Read the listing below and copy out each line where the word "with" occurs.

DATA PROVIDED:
***
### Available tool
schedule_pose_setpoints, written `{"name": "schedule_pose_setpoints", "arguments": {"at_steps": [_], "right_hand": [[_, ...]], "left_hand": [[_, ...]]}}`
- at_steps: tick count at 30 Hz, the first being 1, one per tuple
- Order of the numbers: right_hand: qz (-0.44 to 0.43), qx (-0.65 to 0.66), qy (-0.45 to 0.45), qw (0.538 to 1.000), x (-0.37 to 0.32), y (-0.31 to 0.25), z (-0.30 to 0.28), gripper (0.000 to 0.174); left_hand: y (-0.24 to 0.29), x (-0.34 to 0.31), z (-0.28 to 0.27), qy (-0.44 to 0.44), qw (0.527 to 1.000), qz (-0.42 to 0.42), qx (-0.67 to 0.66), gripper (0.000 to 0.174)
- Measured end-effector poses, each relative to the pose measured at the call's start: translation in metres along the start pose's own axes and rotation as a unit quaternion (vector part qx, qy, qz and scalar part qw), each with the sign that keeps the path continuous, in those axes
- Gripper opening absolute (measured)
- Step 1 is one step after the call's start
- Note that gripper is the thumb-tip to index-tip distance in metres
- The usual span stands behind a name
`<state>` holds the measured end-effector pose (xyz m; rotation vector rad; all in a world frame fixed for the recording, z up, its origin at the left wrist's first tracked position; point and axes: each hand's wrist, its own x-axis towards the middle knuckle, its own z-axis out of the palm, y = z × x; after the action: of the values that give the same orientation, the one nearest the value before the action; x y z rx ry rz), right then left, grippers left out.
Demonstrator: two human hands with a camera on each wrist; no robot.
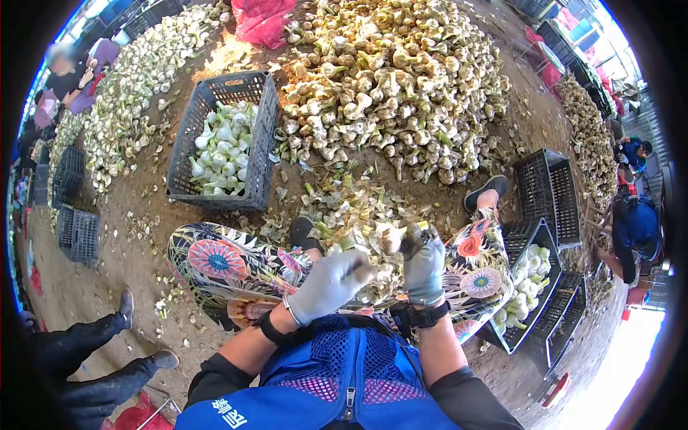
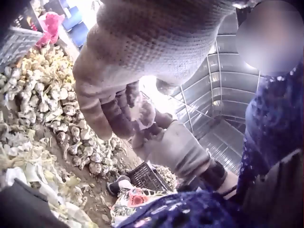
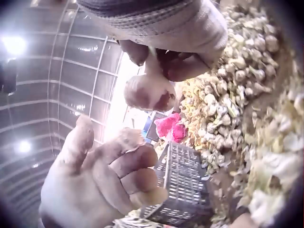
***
SOLUTION:
- Measured end-effector poses, each relative to the pose measured at the call's start: translation in metres along the start pose's own axes and rotation as a unit quaternion (vector part qx, qy, qz and scalar part qw), each with the sign that keeps the path continuous, in those axes
Demonstrator: two human hands with a camera on each wrist; no robot.

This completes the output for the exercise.